Um dos exemplos a considerar na ponderação escocesa será o finlandês. Aqui, dois mil desempregados, entre os 25 e os 58 anos de idade, foram escolhidos aleatoriamente para receber cerca de 560 euros mensais, no âmbito de um projecto-piloto que arrancou em Janeiro e vigorará até 2019. A medida não ambiciona arrancar ninguém à pobreza. O argumento é que o cheque dará às pessoas um respiradouro que lhes permite maior margem para encontrarem o seu lugar no mercado de trabalho sem o garrote da fome a apertar. Aparentemente, a primeira avaliação dá conta de uma redução do stress e de uma melhoria da saúde mental dos beneficiários. Os sindicatos finlandeses, porém, continuam a torcer o nariz à ideia, seja porque receiam perder poder negocial seja por acreditarem o Estado finlandês está assim a viabilizar a manutenção de postos de trabalho precários e mal pagos.

Na Suíça, onde o rendimento médio ronda os cinco mil euros mensais, a proposta de criar um RBI que, segundo os impulsionadores da iniciativa deveria rondar os 2500 francos suíços (cerca de 2260 euros) para os adultos e 625 francos para crianças e adolescentes, foi chumbada em referendo realizado em Junho de 2016, com 76,9% votos contra.
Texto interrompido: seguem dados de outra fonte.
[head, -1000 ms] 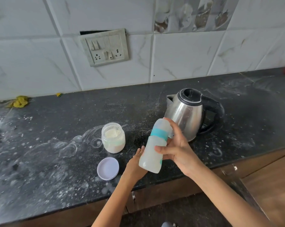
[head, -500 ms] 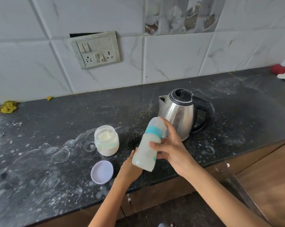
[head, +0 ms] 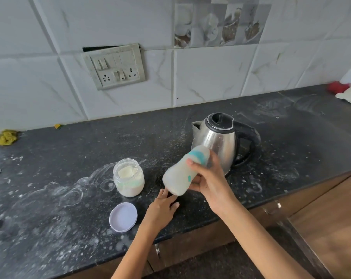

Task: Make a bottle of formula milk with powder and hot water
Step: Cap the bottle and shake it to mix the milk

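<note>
bottle: baby bottle (head: 185,174) tilted, cap end up-right, held in air in front of kettle (head: 216,141), milky liquid inside
right hand: right hand (head: 208,180) wrapped round bottle mid-body, thumb on top
left hand: left hand (head: 162,208) flat, fingers relaxed on countertop (head: 49,198) just below bottle base, holding nothing
handling: light plastic, smooth, maybe warm; grip waist below teal collar
powder: open formula jar (head: 128,177), lid (head: 123,217) beside it

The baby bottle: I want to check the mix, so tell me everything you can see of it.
The baby bottle is translucent plastic with a teal collar and a clear cap, blurred as if in motion. It holds milky white liquid. It is tilted, cap up toward the kettle, held off the counter by the right hand; the left hand lies below its base.
</note>
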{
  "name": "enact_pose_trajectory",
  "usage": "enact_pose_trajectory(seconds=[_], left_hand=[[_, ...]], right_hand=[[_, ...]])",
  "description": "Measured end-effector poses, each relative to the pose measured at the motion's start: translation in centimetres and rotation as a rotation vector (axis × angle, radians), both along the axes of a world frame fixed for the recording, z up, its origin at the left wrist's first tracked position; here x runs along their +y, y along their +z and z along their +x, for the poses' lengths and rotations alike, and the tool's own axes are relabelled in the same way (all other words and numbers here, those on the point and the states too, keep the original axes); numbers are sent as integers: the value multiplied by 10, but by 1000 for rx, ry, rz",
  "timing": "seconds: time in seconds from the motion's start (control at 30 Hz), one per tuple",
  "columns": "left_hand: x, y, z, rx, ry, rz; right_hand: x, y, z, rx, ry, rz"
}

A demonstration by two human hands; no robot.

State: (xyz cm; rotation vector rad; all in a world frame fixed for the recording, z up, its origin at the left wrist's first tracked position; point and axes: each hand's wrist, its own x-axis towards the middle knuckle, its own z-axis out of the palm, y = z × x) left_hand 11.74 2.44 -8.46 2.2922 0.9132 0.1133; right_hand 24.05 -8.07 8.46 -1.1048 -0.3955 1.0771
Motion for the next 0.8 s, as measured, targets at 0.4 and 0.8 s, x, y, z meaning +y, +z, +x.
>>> enact_pose_trajectory(seconds=[0.4,0.8], left_hand=[[-4,10,-7,36,97,-139],[-9,41,1,171,-59,-44]], right_hand=[[-8,4,-13,-107,182,-68],[7,18,-2,909,-143,-177]])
Na Holanda, tal como entre os finlandeses, a procissão também já saiu do adro. Mas aqui o esquema assume contornos um nada mais complexos, visando avaliar os resultados para diferentes modelos. Na cidade de Utrecht, 250 cidadãos começaram a receber desde Janeiro um cheque mensal de 960 euros a troco de nada. A iniciativa compreende ainda a atribuição de mais 150 euros no final do mês aos que se tenham voluntariado para fazer serviço comunitário. Aos membros de um terceiro grupo é dada também a hipótese de fazerem voluntariado, sendo que recebem o dinheiro no início do mês tendo de o devolver no final, caso não se tenham voluntariado para nada.
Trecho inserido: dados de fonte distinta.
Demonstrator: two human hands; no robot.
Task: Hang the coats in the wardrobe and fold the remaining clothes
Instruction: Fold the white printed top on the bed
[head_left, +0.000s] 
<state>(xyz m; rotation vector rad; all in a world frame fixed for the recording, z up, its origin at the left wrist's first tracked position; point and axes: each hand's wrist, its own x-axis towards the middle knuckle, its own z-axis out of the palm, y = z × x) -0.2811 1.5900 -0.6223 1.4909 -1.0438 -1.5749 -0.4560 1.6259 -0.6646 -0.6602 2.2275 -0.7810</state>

É o ressuscitar de projectos como o que vigorou no Canadá, entre 1974 e 1979. Durante estes cinco anos, os habitantes de duas cidades da província de Manitoba receberam cheques em casa sem quaisquer contrapartidas. Quando o Governo mudou, os novos representantes perderam interesse no programa e os documentos acabaram esquecidos em caixotes. Em 2009, uma economista da Universidade de Manitoba, Evelyn Forge, pôs-se a vasculhar nesses papéis e concluiu, segundo a revista The Atlantic que dedicou um vasto trabalho ao rendimento básico incondicional, que a pobreza fora drasticamente reduzida e que o número de horas de trabalho nas duas cidades envolvidas baixara apenas 10% e quase exclusivamente à custa das mães que decidiram passar mais horas em casa com os filhos e dos adolescentes que aproveitaram para regressar à escola.
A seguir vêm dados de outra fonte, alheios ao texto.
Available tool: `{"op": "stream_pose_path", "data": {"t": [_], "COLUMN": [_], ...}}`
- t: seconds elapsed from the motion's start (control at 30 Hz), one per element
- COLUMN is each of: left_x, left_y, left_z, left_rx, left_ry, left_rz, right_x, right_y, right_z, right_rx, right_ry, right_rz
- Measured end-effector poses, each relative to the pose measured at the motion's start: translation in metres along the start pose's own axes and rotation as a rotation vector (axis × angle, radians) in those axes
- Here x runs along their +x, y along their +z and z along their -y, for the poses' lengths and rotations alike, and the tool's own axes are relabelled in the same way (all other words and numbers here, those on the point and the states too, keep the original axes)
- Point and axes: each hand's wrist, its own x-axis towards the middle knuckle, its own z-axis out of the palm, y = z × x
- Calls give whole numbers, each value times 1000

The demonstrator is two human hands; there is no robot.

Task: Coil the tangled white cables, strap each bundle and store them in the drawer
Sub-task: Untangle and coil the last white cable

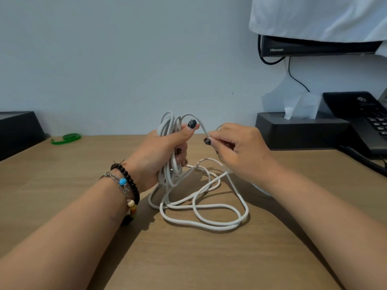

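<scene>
Coiling is only partly done: the white cable (201,208) has several loops gathered in the left hand (159,155), which grips them above the wooden desk (62,206), while much of it lies loose there. The right hand (236,147) pinches the next stretch. No strap is on yet; a green strap (66,138) lies well apart. The black device (314,48) on the wall reads "Hisense".

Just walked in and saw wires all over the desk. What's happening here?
A person is coiling a white cable at a wooden desk. The left hand grips a bunch of finished loops upright, and the right hand pinches the strand that leads off the bunch. Much of the cable lies loose on the desk. A green strap lies by the wall, unused.
</scene>
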Motion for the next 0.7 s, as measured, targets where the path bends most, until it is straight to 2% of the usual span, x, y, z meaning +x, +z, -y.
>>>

Nessa mesma altura, nos Estados Unidos, Richard Nixon chegou a ordenar a distribuição de um rendimento básico de 1600 dólares anuais a 8500 pessoas durante um ano, mas o projecto nunca foi além da fase experimental, apesar de os historiadores que se dedicaram a estudar o assunto, como o alemão Rutget Bregman, citado no início deste ano pela BBC, garantirem que a medida teve um impacto brutal na redução da pobreza entre os seus beneficiários. Melhor sorte teve a ideia, lançada em 1982 e que ainda hoje vigora no Estado do Alasca, de redistribuir pelos cidadãos os dividendos da exploração petrolífera.

Muito para lá destas experiências pontuais, a Basic Income Earth Network, uma rede europeia com sede em Lovaina, na Bélgica, garante que o movimento espalha raízes pela Europa, à boleia da crise e da disrupção que a inovação tecnológica provoca no mercado laboral. O próximo país a testar a ideia, garantem os membros da rede, será Espanha, onde se previa que arrancasse já no próximo mês, em Barcelona, uma experiência piloto de dois anos, extensível a cerca de 2000 famílias, com o apoio da Comissão Europeia. Atenta à vaga de fundo, a circunspecta BBC questionava, em Janeiro, qualquer coisa como “E se o Estado providenciasse a toda a gente um rendimento básico?”. E aponta também nesse sentido a primeira sondagem sobre o rendimento básico incondicional, realizada em Março de 2016 por uma empresa de sondagens alemã, a Dalia Research, que concluiu que 64% dos europeus são favoráveis à ideia e votariam sim num referendo sobre o tema.